● **Assignment**:
In the entries below, begin at the line that has "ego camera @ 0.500" and stop after the line that has "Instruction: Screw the"; output those lines exactly, leaving out pictures.

Records contained in a dataset:
>>>>

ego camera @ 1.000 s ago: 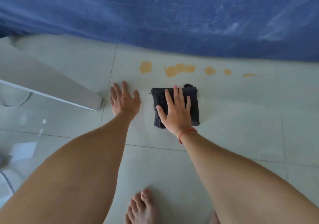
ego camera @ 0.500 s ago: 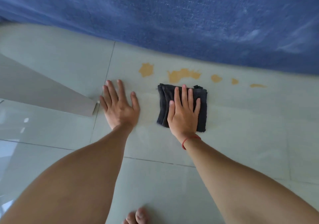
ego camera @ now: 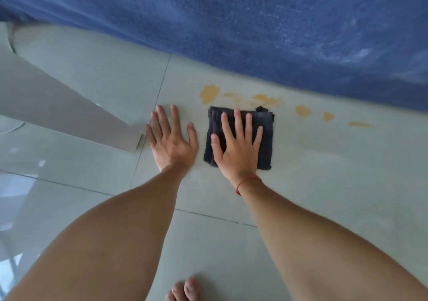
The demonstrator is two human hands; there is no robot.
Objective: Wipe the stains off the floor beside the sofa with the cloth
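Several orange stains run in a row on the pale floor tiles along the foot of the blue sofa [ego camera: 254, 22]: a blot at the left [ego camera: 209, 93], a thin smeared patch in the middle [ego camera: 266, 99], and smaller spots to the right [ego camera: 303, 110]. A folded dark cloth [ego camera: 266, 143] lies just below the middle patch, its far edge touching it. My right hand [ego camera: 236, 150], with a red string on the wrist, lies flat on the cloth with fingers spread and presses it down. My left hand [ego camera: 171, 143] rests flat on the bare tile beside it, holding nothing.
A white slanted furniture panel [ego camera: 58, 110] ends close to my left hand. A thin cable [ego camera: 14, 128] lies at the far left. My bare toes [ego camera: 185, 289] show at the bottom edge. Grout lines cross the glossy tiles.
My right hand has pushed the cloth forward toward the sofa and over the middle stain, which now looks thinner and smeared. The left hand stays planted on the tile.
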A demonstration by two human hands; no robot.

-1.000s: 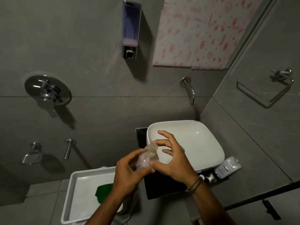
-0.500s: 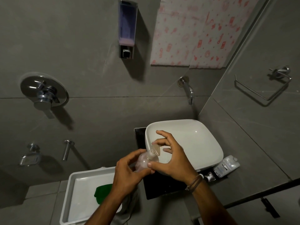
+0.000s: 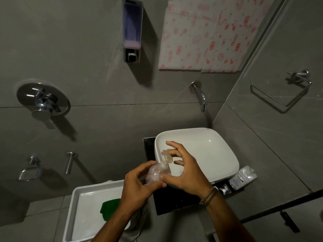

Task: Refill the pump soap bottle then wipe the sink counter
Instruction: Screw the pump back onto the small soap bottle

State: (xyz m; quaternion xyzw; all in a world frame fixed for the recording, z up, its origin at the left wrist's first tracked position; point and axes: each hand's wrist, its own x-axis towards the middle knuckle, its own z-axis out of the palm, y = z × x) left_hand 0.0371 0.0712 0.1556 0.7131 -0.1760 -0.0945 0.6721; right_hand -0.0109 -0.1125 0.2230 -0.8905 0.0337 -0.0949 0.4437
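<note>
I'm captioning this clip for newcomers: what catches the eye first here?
At centre, the left hand grips a clear pump soap bottle while the right hand curls its fingers round the pump top. Just behind them sits a white basin, and a green cloth lies in a white tray at lower left.

The left grip (image 3: 138,186) is holding a clear soap bottle (image 3: 154,173) over the front edge of the white sink (image 3: 218,137). The right grip (image 3: 186,174) is curling around the pump top (image 3: 167,155), with its thumb touching the bottle. The sink is sitting on a black counter (image 3: 172,202). A small white bottle (image 3: 243,178) is lying just beside the sink. A green cloth (image 3: 109,208) is lying in a white tray (image 3: 76,198).
</note>
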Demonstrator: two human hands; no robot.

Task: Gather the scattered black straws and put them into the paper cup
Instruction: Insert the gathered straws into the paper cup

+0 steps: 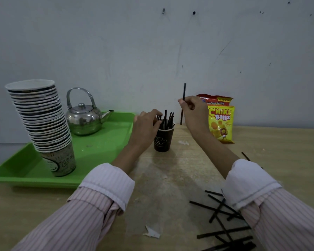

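Note:
A dark paper cup [162, 141] stands on the wooden table [170, 178], with several black straws [168, 117] sticking up out of it. My left hand [145, 124] rests at the cup's left rim, its fingers touching the straws inside. My right hand [192, 110] is raised to the right of the cup and pinches one black straw [184, 91] upright. Several more black straws [223, 218] lie scattered on the table at the lower right, partly under my right sleeve.
A green tray [105, 142] on the left carries a leaning stack of paper cups [43, 124] and a steel kettle [83, 118]. Two snack bags [220, 122] lean on the wall behind the cup. A paper scrap [151, 232] lies near the front.

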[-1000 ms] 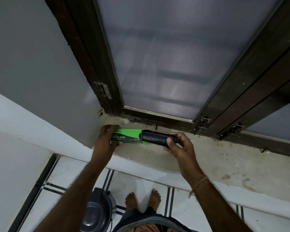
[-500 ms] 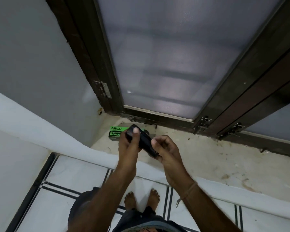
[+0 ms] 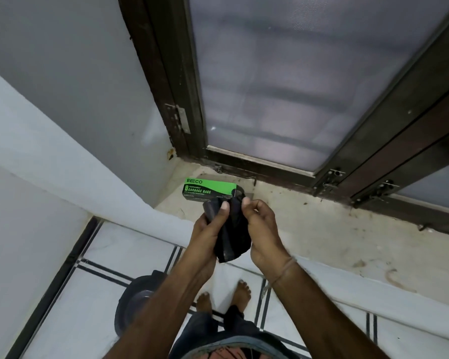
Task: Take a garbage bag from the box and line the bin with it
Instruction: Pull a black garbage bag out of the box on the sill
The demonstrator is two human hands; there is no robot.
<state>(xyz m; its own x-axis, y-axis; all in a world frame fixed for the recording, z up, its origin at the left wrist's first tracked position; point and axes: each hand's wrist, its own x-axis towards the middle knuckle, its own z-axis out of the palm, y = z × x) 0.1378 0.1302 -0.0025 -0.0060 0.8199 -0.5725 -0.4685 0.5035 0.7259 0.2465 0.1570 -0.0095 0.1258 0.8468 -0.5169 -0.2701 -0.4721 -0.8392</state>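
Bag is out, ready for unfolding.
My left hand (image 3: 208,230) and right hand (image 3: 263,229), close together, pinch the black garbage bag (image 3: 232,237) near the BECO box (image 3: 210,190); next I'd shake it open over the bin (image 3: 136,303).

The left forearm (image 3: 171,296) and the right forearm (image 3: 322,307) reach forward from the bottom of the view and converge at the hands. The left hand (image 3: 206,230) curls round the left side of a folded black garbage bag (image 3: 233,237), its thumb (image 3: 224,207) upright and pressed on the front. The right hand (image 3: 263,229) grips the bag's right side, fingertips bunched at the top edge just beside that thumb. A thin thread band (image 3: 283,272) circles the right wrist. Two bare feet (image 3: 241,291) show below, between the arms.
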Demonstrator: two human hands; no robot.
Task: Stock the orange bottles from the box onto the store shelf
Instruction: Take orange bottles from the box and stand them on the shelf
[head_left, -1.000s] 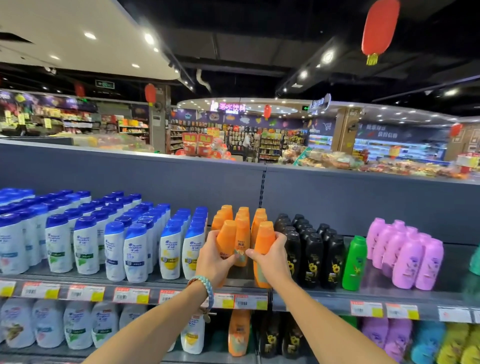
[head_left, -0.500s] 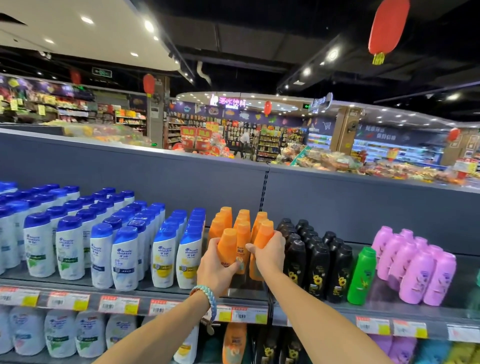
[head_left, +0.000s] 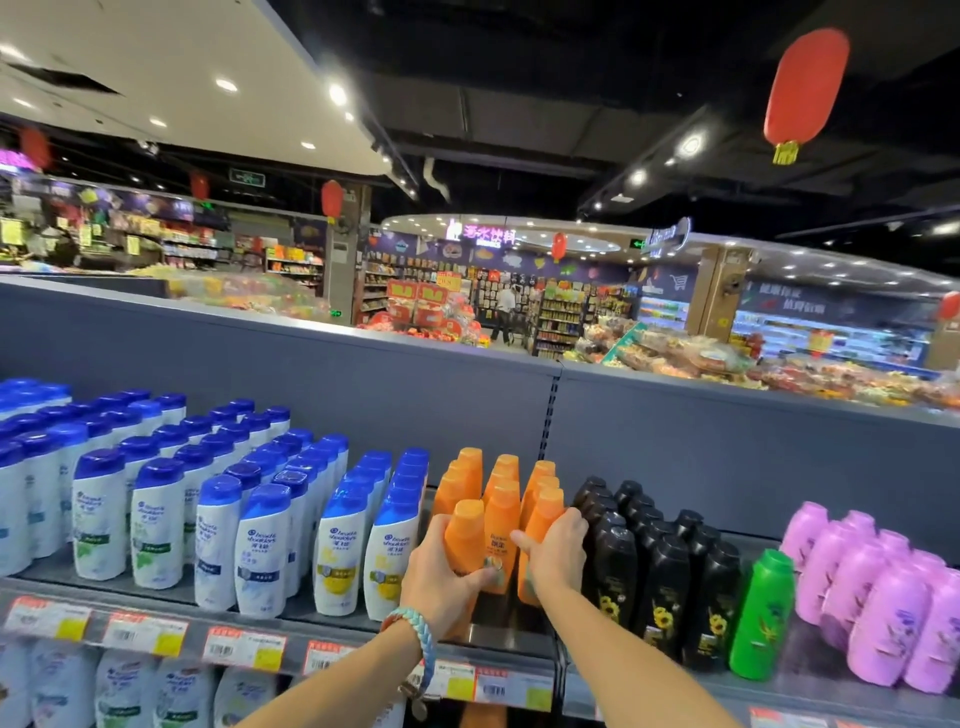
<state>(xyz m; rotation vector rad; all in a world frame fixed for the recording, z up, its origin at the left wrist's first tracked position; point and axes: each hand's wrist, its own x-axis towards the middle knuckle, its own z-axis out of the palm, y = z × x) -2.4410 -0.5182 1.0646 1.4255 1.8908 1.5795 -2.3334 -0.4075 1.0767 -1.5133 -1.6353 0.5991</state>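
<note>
Several orange bottles (head_left: 501, 480) stand in three rows on the grey store shelf (head_left: 509, 636), between white-and-blue bottles and black ones. My left hand (head_left: 441, 577) grips the front orange bottle (head_left: 464, 530) of the left row. My right hand (head_left: 553, 553) wraps around the front orange bottle (head_left: 543, 512) of the right row. Both bottles stand upright at the shelf's front. The box is out of view.
White bottles with blue caps (head_left: 218, 519) fill the shelf to the left. Black bottles (head_left: 660, 577), one green bottle (head_left: 761, 613) and purple bottles (head_left: 878, 587) stand to the right. A grey back panel (head_left: 363, 384) rises behind. Price tags (head_left: 244, 649) line the shelf edge.
Both hands have pushed the two front orange bottles a little further back on the shelf, closer to the rows behind. The camera has tilted upward.
</note>
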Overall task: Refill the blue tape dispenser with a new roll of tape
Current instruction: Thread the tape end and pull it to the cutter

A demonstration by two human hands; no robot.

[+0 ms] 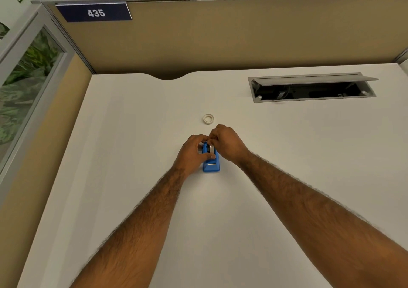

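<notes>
The blue tape dispenser (211, 164) stands on the white desk (132, 155) near the middle, its cutter end toward me. My left hand (194, 153) wraps its left side, thumb across the top. My right hand (225, 143) pinches at the far upper end of the dispenser, where a white and black roll part (208, 148) shows between the fingers. A small white tape ring (208, 119) lies flat on the desk just beyond my hands, apart from them.
An open cable hatch (311, 87) with a raised grey lid sits in the desk at the back right. A tan partition wall (220, 35) with a "435" sign (95, 12) closes the far edge. A glass panel (26, 77) stands at the left.
</notes>
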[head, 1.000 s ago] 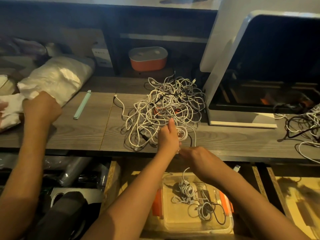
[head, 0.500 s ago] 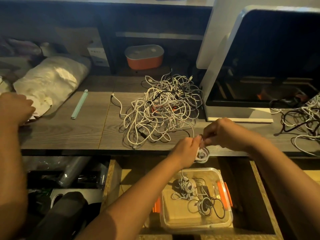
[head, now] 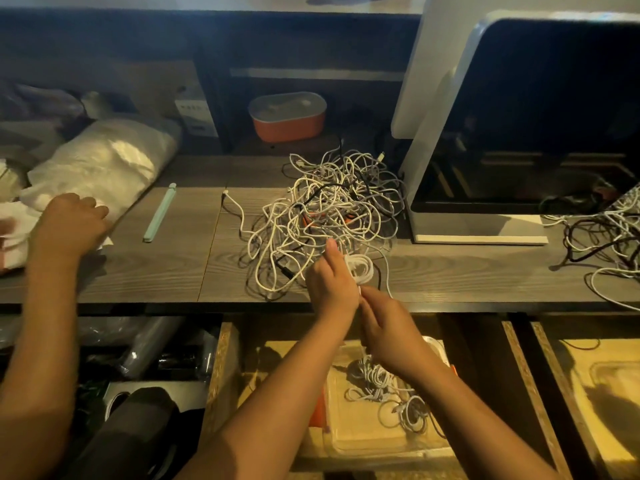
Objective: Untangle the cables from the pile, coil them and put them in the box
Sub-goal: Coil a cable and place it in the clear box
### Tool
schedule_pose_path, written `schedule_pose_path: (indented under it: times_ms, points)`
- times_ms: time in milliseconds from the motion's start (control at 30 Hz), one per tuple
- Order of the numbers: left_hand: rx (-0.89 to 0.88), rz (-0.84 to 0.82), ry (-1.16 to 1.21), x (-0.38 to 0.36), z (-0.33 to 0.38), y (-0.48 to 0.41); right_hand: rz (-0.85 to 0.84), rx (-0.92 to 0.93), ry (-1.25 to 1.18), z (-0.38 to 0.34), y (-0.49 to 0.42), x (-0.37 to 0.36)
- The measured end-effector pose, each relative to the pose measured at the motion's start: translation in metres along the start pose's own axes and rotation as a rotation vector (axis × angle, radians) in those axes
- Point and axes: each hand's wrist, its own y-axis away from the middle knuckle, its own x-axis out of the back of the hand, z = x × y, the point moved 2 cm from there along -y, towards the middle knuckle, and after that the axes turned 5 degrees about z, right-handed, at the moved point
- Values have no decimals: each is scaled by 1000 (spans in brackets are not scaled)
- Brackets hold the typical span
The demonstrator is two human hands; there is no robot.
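Coil of thin white cable (head: 360,268): left hand (head: 332,285) is gripping it, thumb pointing up, over the grey wooden desk (head: 173,271) near its front edge, just beside the tangled pile of white and black cables (head: 329,216). Right hand (head: 388,337) is reaching bent fingers to the coil's tail; its grip is hidden. Clear plastic box (head: 363,441) is sitting below in the open drawer (head: 221,375), holding coiled cables (head: 381,379).

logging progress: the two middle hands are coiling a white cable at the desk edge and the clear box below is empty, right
Not empty: the head view shows coiled cables lying in the clear box. The left hand and right hand are coiling a white cable at the desk edge.
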Motion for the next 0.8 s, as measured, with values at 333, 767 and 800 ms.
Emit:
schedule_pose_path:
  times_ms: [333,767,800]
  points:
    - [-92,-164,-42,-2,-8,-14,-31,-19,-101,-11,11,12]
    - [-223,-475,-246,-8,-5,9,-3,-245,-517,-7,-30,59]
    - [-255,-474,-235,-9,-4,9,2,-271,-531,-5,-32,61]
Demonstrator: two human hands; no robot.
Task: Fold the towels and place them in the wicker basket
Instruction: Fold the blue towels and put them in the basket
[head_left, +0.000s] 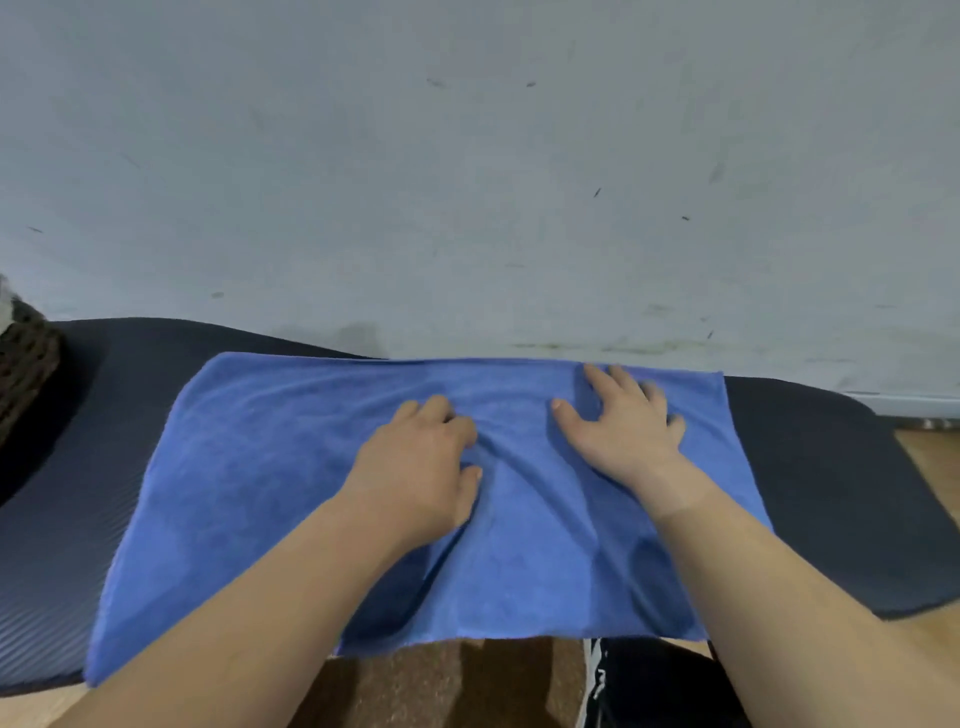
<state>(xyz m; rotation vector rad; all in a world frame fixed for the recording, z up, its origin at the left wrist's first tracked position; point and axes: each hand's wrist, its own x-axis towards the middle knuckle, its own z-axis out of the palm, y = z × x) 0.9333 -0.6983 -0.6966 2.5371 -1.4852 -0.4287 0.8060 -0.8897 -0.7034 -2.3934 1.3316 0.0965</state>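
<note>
A blue towel (249, 467) lies spread flat across a dark ribbed mat (78, 519), its front edge hanging a little past the mat's near side. My left hand (421, 467) rests palm down on the towel's middle with the fingers curled, and folds of cloth bunch up beside it. My right hand (618, 421) lies flat on the towel toward its far right, fingers spread. A dark woven wicker basket (23, 364) shows only partly at the left edge of the view.
A pale grey scuffed wall (467, 182) rises right behind the mat. Wooden floor (930, 467) shows at the right and along the bottom. My dark trouser leg with a white stripe (649, 686) is below the towel's front edge.
</note>
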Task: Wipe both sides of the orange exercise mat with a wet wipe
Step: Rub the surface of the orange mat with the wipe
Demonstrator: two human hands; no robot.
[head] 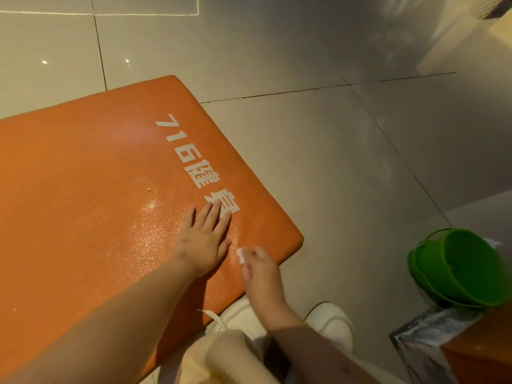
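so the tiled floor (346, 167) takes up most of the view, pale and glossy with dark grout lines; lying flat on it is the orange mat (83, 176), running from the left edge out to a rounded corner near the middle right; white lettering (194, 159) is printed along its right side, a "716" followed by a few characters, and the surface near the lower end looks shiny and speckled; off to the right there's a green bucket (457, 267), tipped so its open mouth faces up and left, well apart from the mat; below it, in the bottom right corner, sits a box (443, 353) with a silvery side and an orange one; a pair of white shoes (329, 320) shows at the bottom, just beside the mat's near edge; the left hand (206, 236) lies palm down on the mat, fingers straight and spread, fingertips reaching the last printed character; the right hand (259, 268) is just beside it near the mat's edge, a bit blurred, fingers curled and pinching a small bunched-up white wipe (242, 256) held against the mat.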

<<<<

● **Response**:
ego camera @ 0.500 s ago: 
ego camera @ now: 
The demonstrator is two human hands; there is no robot.
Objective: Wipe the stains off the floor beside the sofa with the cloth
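Several orange stains run in a row on the pale floor tiles along the foot of the blue sofa [ego camera: 254, 22]: a blot at the left [ego camera: 209, 93], a thin smeared patch in the middle [ego camera: 266, 99], and smaller spots to the right [ego camera: 303, 110]. A folded dark cloth [ego camera: 266, 143] lies just below the middle patch, its far edge touching it. My right hand [ego camera: 236, 150], with a red string on the wrist, lies flat on the cloth with fingers spread and presses it down. My left hand [ego camera: 171, 143] rests flat on the bare tile beside it, holding nothing.
A white slanted furniture panel [ego camera: 58, 110] ends close to my left hand. A thin cable [ego camera: 14, 128] lies at the far left. My bare toes [ego camera: 185, 289] show at the bottom edge. Grout lines cross the glossy tiles.
My right hand has pushed the cloth forward toward the sofa and over the middle stain, which now looks thinner and smeared. The left hand stays planted on the tile.
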A demonstration by two human hands; no robot.

-1.000s: 
-0.500s: 
+0.000s: 

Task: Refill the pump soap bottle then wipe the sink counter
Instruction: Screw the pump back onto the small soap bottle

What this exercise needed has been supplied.